** Task **
Retype the complete listing without any change.

- - -

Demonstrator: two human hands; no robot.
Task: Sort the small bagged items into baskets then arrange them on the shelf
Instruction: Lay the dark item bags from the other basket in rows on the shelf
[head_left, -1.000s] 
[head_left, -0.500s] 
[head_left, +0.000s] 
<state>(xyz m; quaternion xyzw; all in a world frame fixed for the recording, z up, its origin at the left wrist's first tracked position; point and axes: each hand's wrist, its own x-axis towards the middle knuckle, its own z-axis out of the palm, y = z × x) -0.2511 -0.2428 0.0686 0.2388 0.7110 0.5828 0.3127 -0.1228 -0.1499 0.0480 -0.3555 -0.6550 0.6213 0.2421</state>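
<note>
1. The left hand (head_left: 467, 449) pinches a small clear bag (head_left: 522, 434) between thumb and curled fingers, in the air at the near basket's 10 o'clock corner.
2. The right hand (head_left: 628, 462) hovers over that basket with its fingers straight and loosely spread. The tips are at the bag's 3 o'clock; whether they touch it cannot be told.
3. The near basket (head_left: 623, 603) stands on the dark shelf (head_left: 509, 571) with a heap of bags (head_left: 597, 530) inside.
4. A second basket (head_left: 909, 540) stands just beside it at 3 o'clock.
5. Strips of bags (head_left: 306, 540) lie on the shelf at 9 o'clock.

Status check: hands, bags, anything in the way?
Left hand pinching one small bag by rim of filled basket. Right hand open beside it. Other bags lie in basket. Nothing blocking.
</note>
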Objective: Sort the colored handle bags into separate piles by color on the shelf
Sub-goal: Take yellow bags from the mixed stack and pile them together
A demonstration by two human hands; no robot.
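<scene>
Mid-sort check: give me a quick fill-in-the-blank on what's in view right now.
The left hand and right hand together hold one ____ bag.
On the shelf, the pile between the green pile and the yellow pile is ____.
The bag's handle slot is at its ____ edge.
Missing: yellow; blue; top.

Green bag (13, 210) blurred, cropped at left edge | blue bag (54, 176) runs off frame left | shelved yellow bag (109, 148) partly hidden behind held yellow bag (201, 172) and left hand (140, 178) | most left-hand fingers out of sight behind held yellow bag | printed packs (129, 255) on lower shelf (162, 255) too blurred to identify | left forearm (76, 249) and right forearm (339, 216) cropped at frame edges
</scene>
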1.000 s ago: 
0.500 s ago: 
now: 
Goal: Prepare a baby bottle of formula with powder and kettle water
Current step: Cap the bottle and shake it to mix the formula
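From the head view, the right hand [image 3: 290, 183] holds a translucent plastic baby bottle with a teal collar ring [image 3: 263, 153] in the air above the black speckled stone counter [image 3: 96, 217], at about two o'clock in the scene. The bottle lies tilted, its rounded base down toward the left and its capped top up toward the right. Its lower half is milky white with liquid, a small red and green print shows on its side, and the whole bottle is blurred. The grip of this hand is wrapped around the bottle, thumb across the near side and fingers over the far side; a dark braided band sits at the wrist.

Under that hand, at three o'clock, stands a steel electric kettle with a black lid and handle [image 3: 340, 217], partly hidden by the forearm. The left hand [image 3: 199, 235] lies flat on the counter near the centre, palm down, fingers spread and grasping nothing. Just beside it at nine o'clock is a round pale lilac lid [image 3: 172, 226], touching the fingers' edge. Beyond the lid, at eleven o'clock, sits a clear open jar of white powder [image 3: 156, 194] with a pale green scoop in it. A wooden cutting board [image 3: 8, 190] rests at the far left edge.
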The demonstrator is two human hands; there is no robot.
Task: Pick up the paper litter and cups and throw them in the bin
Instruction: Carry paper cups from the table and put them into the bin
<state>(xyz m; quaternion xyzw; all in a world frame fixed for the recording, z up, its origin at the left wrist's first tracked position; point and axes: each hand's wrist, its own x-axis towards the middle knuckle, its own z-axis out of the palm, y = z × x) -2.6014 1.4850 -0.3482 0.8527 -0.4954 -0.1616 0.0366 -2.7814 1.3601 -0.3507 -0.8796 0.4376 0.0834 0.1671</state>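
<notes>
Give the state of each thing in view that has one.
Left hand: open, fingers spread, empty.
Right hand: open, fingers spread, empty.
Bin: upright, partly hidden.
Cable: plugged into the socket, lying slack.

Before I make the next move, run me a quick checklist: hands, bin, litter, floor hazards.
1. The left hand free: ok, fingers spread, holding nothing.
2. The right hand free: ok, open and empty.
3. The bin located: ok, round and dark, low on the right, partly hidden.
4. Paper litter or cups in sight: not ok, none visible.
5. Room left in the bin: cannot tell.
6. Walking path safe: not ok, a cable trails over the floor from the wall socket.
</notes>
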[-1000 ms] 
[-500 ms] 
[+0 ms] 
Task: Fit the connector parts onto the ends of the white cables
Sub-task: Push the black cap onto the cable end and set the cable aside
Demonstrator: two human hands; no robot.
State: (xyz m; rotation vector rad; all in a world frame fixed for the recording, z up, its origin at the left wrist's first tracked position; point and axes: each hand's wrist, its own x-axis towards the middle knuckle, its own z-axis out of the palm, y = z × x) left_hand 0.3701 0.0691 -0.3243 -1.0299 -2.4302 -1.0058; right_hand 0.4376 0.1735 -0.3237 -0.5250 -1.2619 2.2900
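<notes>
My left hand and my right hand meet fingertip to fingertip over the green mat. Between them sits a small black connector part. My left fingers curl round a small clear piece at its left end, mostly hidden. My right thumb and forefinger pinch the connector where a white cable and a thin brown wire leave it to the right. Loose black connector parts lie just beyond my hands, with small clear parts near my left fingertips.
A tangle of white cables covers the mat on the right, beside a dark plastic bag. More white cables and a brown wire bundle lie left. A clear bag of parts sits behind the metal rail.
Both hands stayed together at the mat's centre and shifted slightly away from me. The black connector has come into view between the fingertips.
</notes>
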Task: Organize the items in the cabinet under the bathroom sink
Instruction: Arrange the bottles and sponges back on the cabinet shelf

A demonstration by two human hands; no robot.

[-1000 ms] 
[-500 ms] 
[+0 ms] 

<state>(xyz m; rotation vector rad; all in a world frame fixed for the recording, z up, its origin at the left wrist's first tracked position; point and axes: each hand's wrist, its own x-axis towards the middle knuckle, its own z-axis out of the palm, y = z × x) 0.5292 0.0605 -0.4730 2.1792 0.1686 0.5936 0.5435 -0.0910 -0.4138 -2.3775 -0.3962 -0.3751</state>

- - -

** Task output **
Demonstrator: two human hands; no robot.
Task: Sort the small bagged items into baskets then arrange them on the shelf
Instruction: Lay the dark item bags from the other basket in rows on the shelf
[head_left, -1.000s] 
[head_left, -0.500s] 
[head_left, +0.000s] 
<state>(xyz m; quaternion xyzw; all in a world frame fixed for the recording, z up, its origin at the left wrist's first tracked position; point and axes: each hand's wrist, its own x-axis towards the middle knuckle, its own z-axis out of the palm, y = z × x) -0.2511 -0.2428 0.0686 0.2388 0.7110 0.5828 0.3127 -0.1228 -0.1499 0.0480 -0.3555 -0.6550 0.6213 0.2421</state>
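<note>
1. The left hand (head_left: 467, 449) pinches a small clear bag (head_left: 522, 434) between thumb and curled fingers, in the air at the near basket's 10 o'clock corner.
2. The right hand (head_left: 628, 462) hovers over that basket with its fingers straight and loosely spread. The tips are at the bag's 3 o'clock; whether they touch it cannot be told.
3. The near basket (head_left: 623, 603) stands on the dark shelf (head_left: 509, 571) with a heap of bags (head_left: 597, 530) inside.
4. A second basket (head_left: 909, 540) stands just beside it at 3 o'clock.
5. Strips of bags (head_left: 306, 540) lie on the shelf at 9 o'clock.

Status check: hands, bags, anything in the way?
Left hand pinching one small bag by rim of filled basket. Right hand open beside it. Other bags lie in basket. Nothing blocking.
</note>
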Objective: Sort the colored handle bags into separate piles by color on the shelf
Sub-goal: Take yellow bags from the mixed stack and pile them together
A demonstration by two human hands; no robot.
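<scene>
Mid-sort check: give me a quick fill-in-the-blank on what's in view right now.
The left hand and right hand together hold one ____ bag.
On the shelf, the pile between the green pile and the yellow pile is ____.
The bag's handle slot is at its ____ edge.
Missing: yellow; blue; top.

Green bag (13, 210) blurred, cropped at left edge | blue bag (54, 176) runs off frame left | shelved yellow bag (109, 148) partly hidden behind held yellow bag (201, 172) and left hand (140, 178) | most left-hand fingers out of sight behind held yellow bag | printed packs (129, 255) on lower shelf (162, 255) too blurred to identify | left forearm (76, 249) and right forearm (339, 216) cropped at frame edges
</scene>
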1.000 s ago: 
0.500 s ago: 
now: 
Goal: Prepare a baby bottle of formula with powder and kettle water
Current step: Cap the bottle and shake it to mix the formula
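From the head view, the right hand [image 3: 290, 183] holds a translucent plastic baby bottle with a teal collar ring [image 3: 263, 153] in the air above the black speckled stone counter [image 3: 96, 217], at about two o'clock in the scene. The bottle lies tilted, its rounded base down toward the left and its capped top up toward the right. Its lower half is milky white with liquid, a small red and green print shows on its side, and the whole bottle is blurred. The grip of this hand is wrapped around the bottle, thumb across the near side and fingers over the far side; a dark braided band sits at the wrist.

Under that hand, at three o'clock, stands a steel electric kettle with a black lid and handle [image 3: 340, 217], partly hidden by the forearm. The left hand [image 3: 199, 235] lies flat on the counter near the centre, palm down, fingers spread and grasping nothing. Just beside it at nine o'clock is a round pale lilac lid [image 3: 172, 226], touching the fingers' edge. Beyond the lid, at eleven o'clock, sits a clear open jar of white powder [image 3: 156, 194] with a pale green scoop in it. A wooden cutting board [image 3: 8, 190] rests at the far left edge.
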The demonstrator is two human hands; there is no robot.
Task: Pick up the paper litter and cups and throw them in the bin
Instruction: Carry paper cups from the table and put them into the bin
<state>(xyz m; quaternion xyzw; all in a world frame fixed for the recording, z up, its origin at the left wrist's first tracked position; point and axes: each hand's wrist, its own x-axis towards the middle knuckle, its own z-axis out of the palm, y = z × x) -2.6014 1.4850 -0.3482 0.8527 -0.4954 -0.1616 0.0366 -2.7814 1.3601 -0.3507 -0.8796 0.4376 0.0834 0.1671</state>
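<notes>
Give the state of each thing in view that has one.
Left hand: open, fingers spread, empty.
Right hand: open, fingers spread, empty.
Bin: upright, partly hidden.
Cable: plugged into the socket, lying slack.

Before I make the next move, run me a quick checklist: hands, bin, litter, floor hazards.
1. The left hand free: ok, fingers spread, holding nothing.
2. The right hand free: ok, open and empty.
3. The bin located: ok, round and dark, low on the right, partly hidden.
4. Paper litter or cups in sight: not ok, none visible.
5. Room left in the bin: cannot tell.
6. Walking path safe: not ok, a cable trails over the floor from the wall socket.
</notes>
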[-1000 ms] 
[-500 ms] 
[+0 ms] 
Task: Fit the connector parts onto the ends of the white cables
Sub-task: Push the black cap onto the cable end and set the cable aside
Demonstrator: two human hands; no robot.
State: (xyz m; rotation vector rad; all in a world frame fixed for the recording, z up, its origin at the left wrist's first tracked position; point and axes: each hand's wrist, its own x-axis towards the middle knuckle, its own z-axis out of the palm, y = z × x) left_hand 0.3701 0.0691 -0.3243 -1.0299 -2.4302 -1.0058; right_hand 0.4376 0.1735 -0.3237 -0.5250 -1.2619 2.2900
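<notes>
My left hand and my right hand meet fingertip to fingertip over the green mat. Between them sits a small black connector part. My left fingers curl round a small clear piece at its left end, mostly hidden. My right thumb and forefinger pinch the connector where a white cable and a thin brown wire leave it to the right. Loose black connector parts lie just beyond my hands, with small clear parts near my left fingertips.
A tangle of white cables covers the mat on the right, beside a dark plastic bag. More white cables and a brown wire bundle lie left. A clear bag of parts sits behind the metal rail.
Both hands stayed together at the mat's centre and shifted slightly away from me. The black connector has come into view between the fingertips.
</notes>
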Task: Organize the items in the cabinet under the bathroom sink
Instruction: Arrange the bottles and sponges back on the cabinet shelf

A demonstration by two human hands; no robot.

[-1000 ms] 
[-500 ms] 
[+0 ms] 

<state>(xyz m; rotation vector rad; all in a world frame fixed for the recording, z up, its origin at the left wrist's first tracked position; point and axes: each hand's wrist, its own x-axis towards the middle knuckle, its own z-axis out of the palm, y = z × x) 0.5292 0.0605 -0.4730 2.1792 0.1686 0.5936 0.5435 -0.0910 -0.4138 -2.3775 -0.3962 -0.3751</state>

Nothing else remains for this exercise.